:: ACTIVITY ::
Each line that contains "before" needs to be copied from the listing.

:: DATA ::
--- --- ---

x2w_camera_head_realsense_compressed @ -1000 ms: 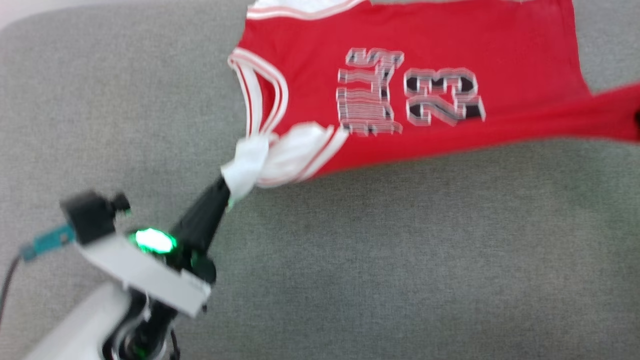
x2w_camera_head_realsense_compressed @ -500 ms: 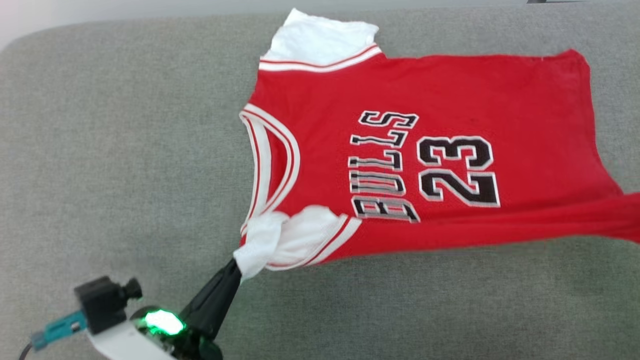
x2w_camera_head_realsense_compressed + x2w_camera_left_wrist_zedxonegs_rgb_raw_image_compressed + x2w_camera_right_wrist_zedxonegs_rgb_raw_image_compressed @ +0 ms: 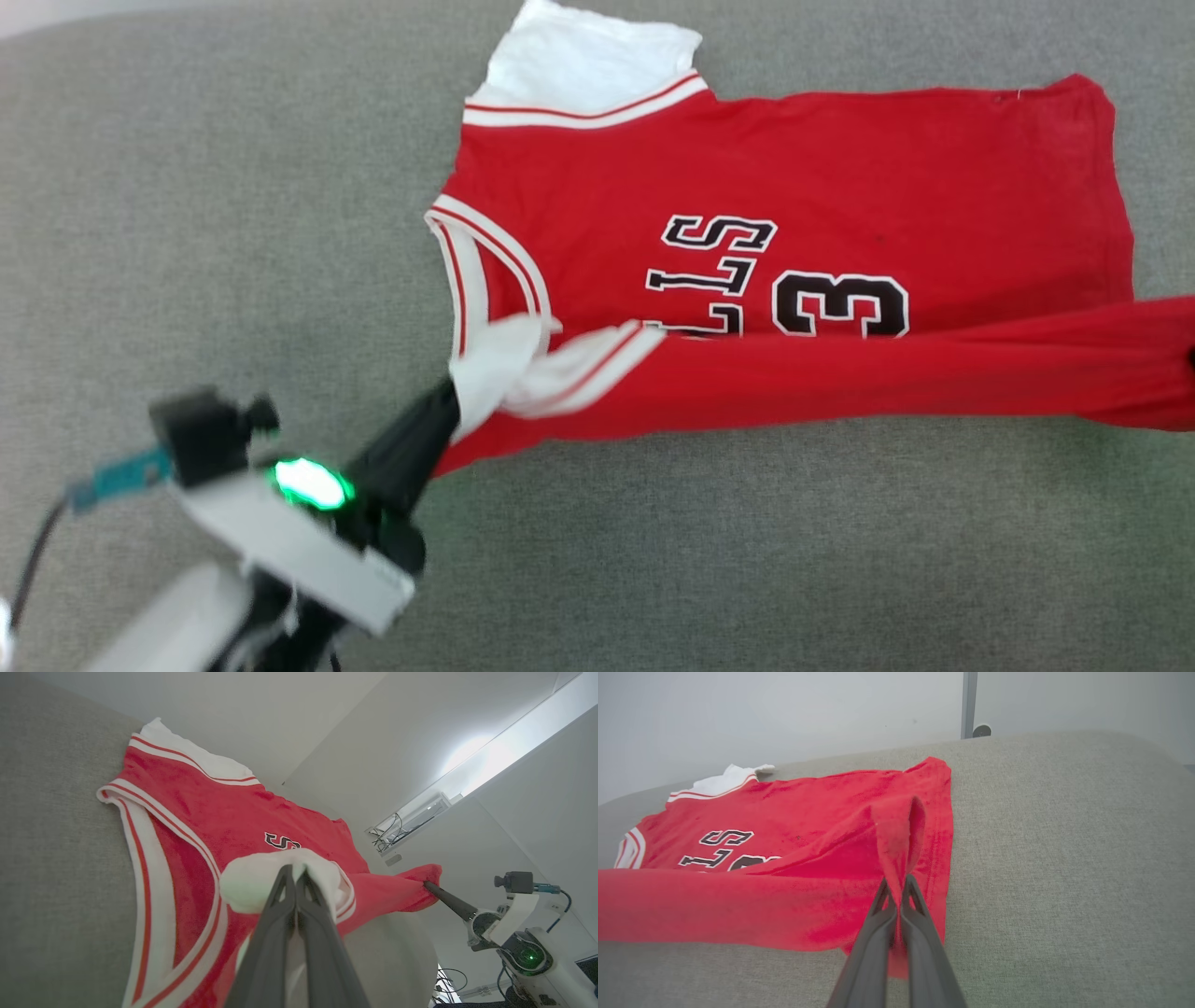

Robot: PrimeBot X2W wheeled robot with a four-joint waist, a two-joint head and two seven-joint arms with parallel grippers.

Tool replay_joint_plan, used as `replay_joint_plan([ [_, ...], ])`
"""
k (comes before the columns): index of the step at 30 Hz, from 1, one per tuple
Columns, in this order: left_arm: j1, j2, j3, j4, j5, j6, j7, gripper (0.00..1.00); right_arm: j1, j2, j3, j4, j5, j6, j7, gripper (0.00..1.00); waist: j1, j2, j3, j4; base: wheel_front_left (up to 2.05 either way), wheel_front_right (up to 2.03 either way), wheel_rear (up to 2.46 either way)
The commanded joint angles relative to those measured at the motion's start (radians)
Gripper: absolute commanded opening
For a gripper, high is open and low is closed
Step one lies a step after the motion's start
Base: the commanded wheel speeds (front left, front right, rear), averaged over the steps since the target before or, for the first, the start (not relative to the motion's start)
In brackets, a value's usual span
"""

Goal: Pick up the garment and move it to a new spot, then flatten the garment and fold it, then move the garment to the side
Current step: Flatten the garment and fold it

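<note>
Head view: the garment (image 3: 794,159) lies chest-print up on the grey upholstered surface (image 3: 747,560), spreading from frame centre out toward 1 and 3 o'clock. The collar is at the shirt's 9 o'clock and the hem at its 3 o'clock, and the far white sleeve (image 3: 579,65) lies flat at 12 o'clock. The near long edge is raised and drawn over the body as a fold, hiding the lower half of the black lettering and number (image 3: 738,271). The left gripper (image 3: 446,411) sits at 7 o'clock, fingers aimed toward 1 o'clock, jaws pressed together on the near white sleeve (image 3: 495,364). In the left wrist view the white cloth is bunched over both tips. The right gripper (image 3: 896,886) has its jaws pressed together on the red hem corner, with the cloth standing in a narrow loop above the tips. In the head view that corner runs off frame at 3 o'clock. The red edge between the two grips is stretched in a nearly straight band. The green light (image 3: 313,481) on the left wrist is lit.
</note>
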State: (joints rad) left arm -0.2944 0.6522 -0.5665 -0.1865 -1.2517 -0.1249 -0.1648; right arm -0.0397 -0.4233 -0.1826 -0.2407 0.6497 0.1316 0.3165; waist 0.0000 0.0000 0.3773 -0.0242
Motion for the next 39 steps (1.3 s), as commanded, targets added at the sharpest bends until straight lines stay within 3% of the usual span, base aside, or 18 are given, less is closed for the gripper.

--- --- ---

:: REPLY TO THE EXERCISE ::
k (comes before the columns): index of the step at 30 Hz, from 1, one per tuple
Base: the commanded wheel speeds (front left, front right, rear), averaged over the steps since the target before or, for the first, the start (not relative to the motion's start)

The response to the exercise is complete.